Look through the entries below and extract exactly the lines from the one containing "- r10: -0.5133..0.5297" through the one containing "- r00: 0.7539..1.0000", ends included.

**** Records for this task ****

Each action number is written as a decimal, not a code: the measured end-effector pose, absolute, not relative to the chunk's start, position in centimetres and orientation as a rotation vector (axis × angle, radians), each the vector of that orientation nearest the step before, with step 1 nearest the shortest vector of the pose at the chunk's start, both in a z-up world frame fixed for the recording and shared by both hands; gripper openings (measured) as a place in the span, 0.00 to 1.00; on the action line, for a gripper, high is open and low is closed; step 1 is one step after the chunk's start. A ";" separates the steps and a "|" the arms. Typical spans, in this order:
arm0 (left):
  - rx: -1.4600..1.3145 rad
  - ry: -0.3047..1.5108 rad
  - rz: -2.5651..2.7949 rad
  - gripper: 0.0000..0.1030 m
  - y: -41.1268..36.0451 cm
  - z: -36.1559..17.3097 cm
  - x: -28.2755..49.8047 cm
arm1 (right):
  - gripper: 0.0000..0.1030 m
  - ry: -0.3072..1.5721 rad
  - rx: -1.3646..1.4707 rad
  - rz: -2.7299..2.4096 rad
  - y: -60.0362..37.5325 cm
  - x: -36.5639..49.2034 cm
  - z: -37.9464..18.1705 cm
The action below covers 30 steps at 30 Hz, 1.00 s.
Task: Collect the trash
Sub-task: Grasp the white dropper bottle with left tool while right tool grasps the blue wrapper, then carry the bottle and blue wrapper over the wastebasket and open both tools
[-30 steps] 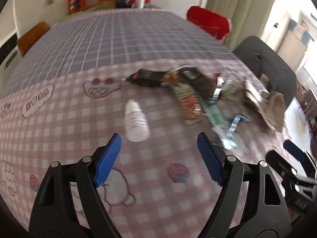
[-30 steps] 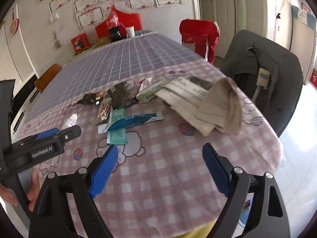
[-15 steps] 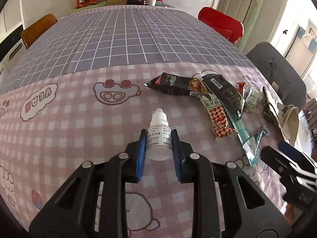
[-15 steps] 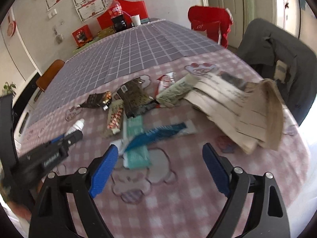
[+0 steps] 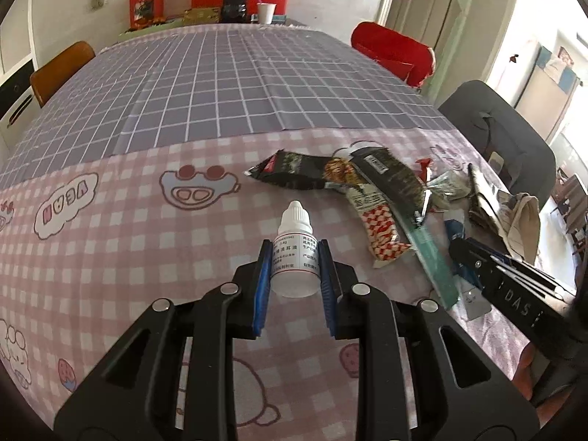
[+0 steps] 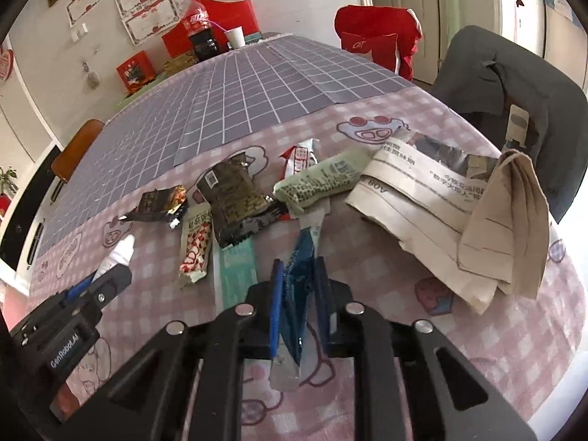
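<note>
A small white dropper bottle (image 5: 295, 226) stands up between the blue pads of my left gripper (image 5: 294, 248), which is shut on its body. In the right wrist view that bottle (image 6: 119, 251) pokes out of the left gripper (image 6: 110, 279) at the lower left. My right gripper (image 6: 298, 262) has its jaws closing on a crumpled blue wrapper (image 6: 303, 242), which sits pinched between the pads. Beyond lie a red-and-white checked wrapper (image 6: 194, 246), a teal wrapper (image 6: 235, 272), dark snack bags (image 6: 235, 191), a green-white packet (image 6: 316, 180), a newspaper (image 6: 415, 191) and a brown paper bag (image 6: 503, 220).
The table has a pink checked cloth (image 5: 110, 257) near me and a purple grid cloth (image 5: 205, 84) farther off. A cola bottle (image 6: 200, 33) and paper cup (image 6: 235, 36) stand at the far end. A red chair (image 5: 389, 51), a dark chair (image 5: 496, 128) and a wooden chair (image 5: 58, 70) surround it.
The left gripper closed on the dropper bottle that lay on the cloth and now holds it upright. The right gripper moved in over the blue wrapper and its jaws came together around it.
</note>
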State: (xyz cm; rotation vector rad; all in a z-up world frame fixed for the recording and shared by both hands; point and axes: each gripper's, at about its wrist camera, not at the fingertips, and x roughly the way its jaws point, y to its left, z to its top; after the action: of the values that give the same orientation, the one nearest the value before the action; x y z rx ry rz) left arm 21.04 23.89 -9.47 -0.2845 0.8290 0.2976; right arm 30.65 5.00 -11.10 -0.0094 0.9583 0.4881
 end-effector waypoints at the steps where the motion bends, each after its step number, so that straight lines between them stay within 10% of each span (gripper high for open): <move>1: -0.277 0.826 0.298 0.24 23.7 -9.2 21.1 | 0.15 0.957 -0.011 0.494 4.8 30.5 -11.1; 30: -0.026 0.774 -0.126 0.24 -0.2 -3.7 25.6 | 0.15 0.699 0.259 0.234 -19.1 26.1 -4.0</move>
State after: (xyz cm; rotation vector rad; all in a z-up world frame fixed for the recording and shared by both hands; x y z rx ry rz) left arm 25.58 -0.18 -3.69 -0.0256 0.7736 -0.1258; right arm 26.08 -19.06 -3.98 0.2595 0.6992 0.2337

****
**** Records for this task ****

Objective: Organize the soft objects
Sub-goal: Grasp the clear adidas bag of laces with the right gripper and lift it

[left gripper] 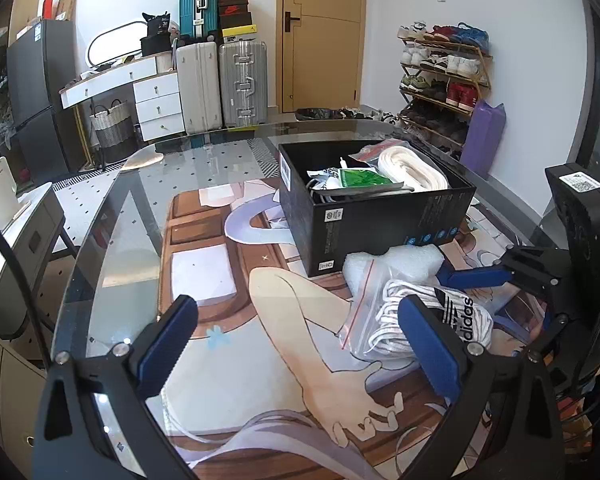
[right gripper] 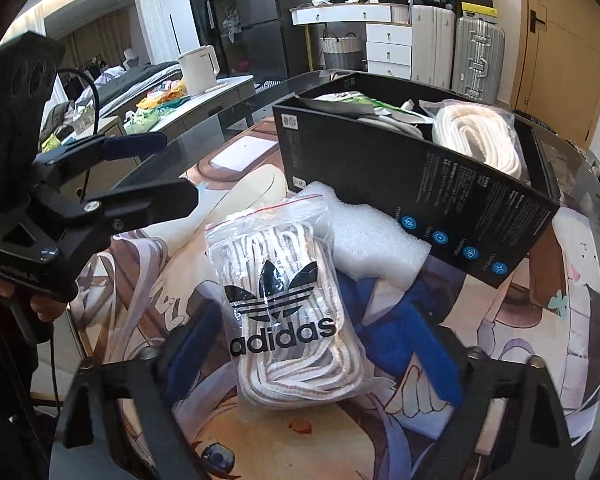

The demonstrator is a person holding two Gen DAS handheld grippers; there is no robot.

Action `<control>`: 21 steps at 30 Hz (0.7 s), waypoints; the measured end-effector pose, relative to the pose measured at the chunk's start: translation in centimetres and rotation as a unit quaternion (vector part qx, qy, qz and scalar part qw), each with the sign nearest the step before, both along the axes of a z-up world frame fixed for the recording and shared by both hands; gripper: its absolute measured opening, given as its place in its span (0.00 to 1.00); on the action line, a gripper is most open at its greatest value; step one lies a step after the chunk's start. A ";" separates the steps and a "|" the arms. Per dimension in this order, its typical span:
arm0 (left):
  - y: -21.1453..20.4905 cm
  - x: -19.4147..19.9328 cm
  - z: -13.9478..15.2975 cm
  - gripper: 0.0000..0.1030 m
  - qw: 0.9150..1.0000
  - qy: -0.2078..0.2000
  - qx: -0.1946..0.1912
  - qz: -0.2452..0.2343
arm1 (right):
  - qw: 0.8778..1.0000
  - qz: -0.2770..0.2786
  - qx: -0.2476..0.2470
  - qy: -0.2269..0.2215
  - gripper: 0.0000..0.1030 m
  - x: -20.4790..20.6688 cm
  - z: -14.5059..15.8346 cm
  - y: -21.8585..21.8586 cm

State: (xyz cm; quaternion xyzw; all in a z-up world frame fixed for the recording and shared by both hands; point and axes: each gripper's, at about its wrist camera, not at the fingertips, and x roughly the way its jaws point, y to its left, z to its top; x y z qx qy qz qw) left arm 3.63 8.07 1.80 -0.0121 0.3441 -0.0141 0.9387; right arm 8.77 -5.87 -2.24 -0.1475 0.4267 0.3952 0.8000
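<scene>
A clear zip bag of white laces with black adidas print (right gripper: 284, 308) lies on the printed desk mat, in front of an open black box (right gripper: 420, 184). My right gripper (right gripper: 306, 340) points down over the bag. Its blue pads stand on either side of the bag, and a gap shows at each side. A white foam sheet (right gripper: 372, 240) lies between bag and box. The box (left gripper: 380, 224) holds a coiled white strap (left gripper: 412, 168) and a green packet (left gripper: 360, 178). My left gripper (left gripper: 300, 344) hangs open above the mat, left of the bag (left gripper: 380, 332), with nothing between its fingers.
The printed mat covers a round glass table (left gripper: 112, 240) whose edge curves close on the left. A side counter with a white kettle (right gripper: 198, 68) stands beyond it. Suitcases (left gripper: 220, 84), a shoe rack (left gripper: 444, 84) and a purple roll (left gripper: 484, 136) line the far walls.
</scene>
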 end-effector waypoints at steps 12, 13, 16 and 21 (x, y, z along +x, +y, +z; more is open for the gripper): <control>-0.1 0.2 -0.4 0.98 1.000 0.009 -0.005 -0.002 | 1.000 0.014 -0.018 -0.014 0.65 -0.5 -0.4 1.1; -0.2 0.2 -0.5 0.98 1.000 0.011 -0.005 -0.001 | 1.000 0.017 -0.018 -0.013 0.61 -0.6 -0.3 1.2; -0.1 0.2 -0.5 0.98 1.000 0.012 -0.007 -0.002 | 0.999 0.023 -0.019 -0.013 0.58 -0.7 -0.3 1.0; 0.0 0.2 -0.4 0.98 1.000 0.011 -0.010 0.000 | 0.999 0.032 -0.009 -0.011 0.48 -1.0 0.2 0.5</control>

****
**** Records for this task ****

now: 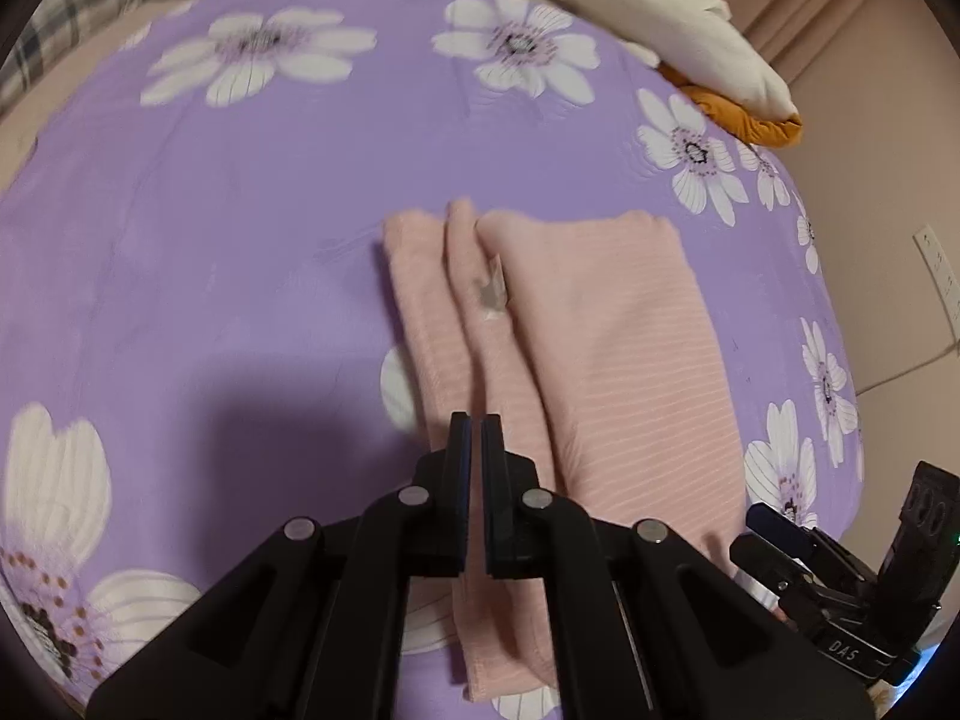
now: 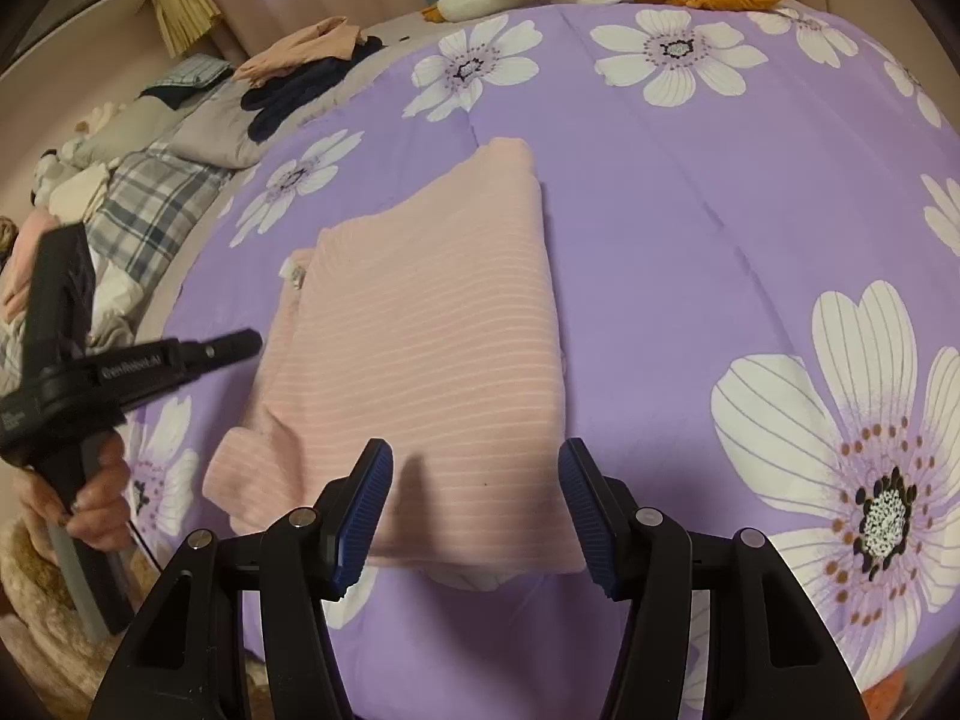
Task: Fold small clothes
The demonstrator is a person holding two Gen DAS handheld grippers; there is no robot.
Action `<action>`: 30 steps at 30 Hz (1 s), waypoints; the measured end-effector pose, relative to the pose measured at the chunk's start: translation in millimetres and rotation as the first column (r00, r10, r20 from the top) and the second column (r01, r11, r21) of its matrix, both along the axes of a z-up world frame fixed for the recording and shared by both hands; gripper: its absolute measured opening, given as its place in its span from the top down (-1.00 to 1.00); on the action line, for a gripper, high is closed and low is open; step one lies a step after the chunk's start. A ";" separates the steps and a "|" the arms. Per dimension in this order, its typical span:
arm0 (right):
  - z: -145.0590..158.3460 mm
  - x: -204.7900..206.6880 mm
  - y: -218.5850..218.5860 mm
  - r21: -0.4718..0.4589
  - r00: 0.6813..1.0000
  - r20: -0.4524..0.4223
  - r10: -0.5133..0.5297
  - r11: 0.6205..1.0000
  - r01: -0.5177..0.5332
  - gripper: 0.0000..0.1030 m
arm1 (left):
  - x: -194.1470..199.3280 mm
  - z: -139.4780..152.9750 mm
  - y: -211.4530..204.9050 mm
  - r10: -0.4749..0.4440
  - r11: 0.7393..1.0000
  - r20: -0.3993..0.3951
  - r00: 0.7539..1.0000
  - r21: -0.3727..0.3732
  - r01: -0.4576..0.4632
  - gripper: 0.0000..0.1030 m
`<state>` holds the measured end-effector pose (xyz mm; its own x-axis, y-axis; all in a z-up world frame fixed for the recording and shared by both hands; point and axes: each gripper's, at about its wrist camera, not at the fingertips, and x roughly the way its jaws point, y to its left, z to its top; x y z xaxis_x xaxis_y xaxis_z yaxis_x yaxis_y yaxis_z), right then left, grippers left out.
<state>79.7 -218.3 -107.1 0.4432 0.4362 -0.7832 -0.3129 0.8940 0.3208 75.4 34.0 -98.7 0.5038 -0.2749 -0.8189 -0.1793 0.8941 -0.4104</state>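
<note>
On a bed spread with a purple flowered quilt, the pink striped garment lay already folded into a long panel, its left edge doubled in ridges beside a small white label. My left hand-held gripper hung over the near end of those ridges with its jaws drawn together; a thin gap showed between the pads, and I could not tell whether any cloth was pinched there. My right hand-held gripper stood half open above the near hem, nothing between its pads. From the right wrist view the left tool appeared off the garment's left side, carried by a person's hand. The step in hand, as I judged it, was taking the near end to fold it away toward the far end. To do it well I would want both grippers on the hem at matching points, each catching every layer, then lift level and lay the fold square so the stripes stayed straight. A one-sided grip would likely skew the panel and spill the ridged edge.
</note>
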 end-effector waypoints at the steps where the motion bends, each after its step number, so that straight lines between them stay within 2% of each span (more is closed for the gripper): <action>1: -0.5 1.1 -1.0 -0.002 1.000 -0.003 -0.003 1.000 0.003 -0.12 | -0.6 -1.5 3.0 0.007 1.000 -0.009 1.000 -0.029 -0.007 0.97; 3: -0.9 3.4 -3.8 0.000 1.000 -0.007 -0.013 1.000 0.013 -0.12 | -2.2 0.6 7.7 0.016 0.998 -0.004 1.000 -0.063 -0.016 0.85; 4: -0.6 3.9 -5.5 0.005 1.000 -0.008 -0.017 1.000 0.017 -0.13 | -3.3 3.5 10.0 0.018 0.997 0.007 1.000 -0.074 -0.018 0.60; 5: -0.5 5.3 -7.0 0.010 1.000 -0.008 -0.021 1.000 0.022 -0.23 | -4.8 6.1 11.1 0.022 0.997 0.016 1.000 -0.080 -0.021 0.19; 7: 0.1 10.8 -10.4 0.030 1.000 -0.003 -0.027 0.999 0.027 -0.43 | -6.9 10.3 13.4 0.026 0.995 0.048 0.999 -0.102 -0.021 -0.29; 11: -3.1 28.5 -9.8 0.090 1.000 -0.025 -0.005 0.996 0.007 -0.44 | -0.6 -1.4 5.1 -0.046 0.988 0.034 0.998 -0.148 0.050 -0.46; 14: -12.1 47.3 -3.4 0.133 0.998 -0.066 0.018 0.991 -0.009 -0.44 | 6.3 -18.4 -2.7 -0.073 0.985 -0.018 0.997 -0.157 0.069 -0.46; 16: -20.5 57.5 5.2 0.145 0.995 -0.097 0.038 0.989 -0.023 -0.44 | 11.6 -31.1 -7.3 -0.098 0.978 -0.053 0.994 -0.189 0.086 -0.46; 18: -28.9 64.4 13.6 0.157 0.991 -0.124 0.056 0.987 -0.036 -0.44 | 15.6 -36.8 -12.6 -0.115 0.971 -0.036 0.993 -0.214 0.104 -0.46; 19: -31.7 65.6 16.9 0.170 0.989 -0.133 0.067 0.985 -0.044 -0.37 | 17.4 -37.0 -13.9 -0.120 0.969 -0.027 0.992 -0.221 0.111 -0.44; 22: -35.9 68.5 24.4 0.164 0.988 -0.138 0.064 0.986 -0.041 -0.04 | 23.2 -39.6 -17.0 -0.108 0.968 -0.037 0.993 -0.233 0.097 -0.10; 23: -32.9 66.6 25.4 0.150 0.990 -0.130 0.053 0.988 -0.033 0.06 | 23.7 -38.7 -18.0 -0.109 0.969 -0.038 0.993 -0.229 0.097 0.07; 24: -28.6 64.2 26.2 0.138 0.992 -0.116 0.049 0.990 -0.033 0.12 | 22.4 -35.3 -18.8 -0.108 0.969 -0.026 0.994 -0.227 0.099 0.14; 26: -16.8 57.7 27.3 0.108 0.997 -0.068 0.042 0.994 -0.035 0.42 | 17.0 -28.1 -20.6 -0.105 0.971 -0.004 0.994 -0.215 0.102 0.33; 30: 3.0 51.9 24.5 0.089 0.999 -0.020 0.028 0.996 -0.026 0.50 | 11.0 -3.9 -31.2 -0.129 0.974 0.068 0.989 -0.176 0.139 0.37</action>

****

▶ Response area:
  - r10: -0.5133..0.5297
  - r11: 0.6205..1.0000
  - r01: -0.5177..0.5332
  - gripper: 0.0000..0.1030 m
arm1 (left):
  - x: -194.1470..199.3280 mm
  - z: -139.4780..152.9750 mm
  - y: -211.4530..204.9050 mm
  - r10: -0.4749..0.4440
  - r11: 0.7393..1.0000
  - r20: -0.3993..0.3951
  - r00: 0.7539..1.0000

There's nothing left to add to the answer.